HOW TO COMPLETE THIS TASK → From the entries below, retype only the lines from the one with "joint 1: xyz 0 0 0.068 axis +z" through the one with "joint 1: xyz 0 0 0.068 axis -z", exactly as written.

=======

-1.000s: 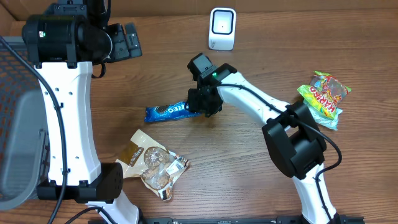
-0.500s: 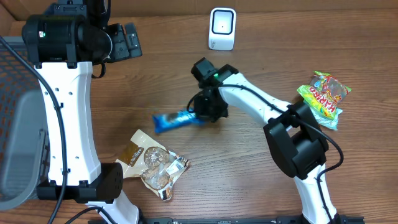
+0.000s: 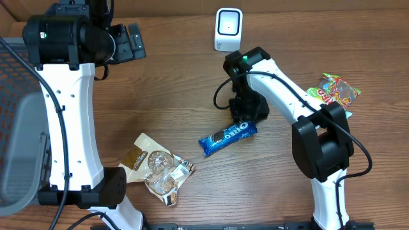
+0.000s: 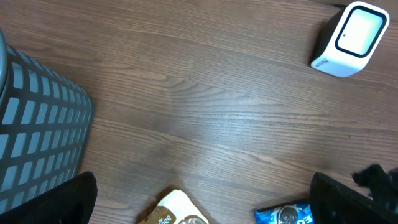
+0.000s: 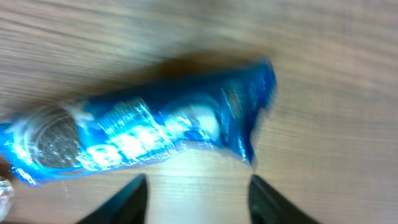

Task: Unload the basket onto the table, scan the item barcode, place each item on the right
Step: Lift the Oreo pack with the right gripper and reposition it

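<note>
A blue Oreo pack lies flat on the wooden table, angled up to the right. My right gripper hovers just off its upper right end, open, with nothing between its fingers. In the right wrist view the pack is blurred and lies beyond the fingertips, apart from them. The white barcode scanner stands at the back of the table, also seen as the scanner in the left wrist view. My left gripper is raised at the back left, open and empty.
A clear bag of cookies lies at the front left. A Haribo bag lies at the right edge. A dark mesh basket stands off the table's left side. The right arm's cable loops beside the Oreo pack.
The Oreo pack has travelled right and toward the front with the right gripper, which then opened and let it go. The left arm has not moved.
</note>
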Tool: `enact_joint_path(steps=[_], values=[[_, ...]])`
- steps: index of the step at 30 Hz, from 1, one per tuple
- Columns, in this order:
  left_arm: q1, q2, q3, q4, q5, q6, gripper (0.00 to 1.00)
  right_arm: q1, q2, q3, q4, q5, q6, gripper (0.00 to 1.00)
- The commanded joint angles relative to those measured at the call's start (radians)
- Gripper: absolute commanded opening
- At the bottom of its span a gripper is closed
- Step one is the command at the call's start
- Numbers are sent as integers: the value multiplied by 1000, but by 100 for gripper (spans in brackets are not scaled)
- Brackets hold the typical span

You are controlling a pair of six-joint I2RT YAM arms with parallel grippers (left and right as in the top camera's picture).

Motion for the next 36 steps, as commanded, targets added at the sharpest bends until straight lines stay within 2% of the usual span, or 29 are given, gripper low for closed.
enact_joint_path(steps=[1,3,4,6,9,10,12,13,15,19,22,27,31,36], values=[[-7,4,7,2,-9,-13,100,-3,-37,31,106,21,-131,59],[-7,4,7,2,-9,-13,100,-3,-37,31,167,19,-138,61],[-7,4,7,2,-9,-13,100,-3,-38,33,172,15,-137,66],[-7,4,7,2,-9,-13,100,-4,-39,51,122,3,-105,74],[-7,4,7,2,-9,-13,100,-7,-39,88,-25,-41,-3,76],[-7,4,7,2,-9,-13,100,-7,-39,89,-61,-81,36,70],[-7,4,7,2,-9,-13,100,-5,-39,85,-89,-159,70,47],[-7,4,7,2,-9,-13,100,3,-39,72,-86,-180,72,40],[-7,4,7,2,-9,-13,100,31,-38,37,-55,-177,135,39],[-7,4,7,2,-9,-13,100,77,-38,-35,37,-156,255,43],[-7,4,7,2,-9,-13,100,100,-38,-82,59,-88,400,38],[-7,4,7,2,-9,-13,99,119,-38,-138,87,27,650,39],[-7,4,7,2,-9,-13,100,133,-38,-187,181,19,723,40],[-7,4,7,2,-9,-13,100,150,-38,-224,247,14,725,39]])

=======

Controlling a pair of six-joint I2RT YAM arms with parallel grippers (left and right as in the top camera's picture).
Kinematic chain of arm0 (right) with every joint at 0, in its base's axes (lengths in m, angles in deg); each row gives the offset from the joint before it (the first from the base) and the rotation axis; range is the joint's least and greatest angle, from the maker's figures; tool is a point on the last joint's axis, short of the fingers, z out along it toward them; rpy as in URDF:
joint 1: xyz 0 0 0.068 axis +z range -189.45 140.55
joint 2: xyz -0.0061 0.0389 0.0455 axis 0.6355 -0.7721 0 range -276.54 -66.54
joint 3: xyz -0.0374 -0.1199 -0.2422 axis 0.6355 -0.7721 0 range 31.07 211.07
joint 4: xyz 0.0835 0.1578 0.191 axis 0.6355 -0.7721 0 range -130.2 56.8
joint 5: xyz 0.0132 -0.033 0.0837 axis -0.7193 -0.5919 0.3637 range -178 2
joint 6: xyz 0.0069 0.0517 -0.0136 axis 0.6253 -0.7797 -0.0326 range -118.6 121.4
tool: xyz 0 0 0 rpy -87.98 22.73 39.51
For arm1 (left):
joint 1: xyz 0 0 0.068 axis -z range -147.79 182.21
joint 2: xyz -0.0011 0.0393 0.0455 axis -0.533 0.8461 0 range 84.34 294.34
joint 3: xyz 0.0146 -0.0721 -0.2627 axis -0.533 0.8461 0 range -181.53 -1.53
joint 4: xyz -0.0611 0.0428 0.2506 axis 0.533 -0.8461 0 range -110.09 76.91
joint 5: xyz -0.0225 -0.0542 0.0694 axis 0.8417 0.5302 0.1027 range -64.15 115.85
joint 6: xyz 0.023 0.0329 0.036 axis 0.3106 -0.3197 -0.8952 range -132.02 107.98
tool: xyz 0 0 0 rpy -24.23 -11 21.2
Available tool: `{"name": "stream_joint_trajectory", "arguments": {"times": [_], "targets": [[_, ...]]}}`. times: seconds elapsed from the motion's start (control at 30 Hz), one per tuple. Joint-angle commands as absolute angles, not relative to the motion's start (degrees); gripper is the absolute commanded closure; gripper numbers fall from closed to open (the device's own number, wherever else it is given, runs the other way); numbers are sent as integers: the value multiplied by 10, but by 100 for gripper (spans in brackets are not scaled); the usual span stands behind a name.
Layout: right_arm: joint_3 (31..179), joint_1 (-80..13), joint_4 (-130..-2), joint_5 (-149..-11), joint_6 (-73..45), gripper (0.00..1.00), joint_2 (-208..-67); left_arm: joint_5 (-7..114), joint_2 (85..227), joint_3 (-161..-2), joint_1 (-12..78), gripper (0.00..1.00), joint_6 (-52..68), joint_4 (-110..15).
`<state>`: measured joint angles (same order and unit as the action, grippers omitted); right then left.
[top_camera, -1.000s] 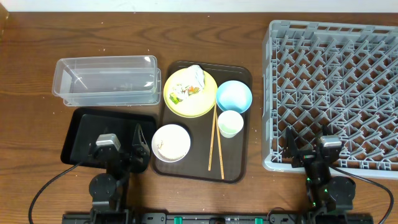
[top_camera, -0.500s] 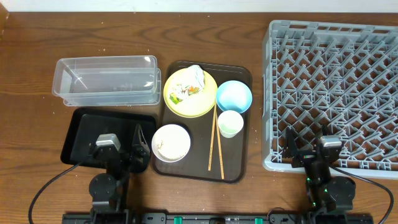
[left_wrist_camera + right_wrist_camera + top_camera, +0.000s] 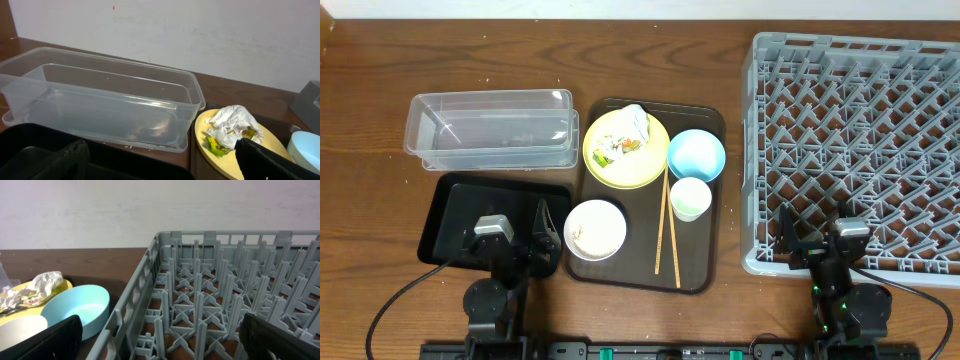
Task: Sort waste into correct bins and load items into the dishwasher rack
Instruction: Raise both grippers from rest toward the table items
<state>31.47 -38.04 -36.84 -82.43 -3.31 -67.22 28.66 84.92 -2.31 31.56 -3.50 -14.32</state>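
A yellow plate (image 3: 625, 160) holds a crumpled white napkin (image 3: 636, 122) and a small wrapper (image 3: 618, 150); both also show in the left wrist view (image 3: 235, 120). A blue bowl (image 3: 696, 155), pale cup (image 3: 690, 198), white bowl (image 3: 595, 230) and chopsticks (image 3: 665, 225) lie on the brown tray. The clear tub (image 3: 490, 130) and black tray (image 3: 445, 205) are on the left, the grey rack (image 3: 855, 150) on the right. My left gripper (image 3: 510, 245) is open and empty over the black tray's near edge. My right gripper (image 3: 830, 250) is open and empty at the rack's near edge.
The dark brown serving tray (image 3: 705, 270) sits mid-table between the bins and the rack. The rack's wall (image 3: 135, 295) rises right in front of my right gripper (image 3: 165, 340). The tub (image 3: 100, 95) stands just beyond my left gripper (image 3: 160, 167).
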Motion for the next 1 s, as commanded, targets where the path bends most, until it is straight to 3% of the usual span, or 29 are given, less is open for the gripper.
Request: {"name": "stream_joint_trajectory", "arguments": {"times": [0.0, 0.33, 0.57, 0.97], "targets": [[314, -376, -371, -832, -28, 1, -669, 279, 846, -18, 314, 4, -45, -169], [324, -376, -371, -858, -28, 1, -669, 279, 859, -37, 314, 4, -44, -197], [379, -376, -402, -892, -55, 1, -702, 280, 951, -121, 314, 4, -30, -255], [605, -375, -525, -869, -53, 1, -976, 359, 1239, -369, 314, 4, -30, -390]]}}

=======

OUTPUT BELOW →
joint 1: xyz 0 0 0.068 axis +z range -189.45 140.55
joint 2: xyz -0.0061 0.0389 0.0455 axis 0.6355 -0.7721 0 range -276.54 -66.54
joint 3: xyz -0.0374 -0.1199 -0.2422 axis 0.6355 -0.7721 0 range 31.07 211.07
joint 4: xyz 0.0835 0.1578 0.191 axis 0.6355 -0.7721 0 range -130.2 56.8
joint 5: xyz 0.0132 -0.033 0.0837 axis -0.7193 -0.5919 0.3637 range -178 2
joint 6: xyz 0.0069 0.0517 -0.0136 axis 0.6253 -0.7797 -0.0326 range -118.6 121.4
tool: xyz 0 0 0 rpy -87.98 22.73 39.51
For arm1 (left):
joint 1: xyz 0 0 0.068 axis -z range -147.79 182.21

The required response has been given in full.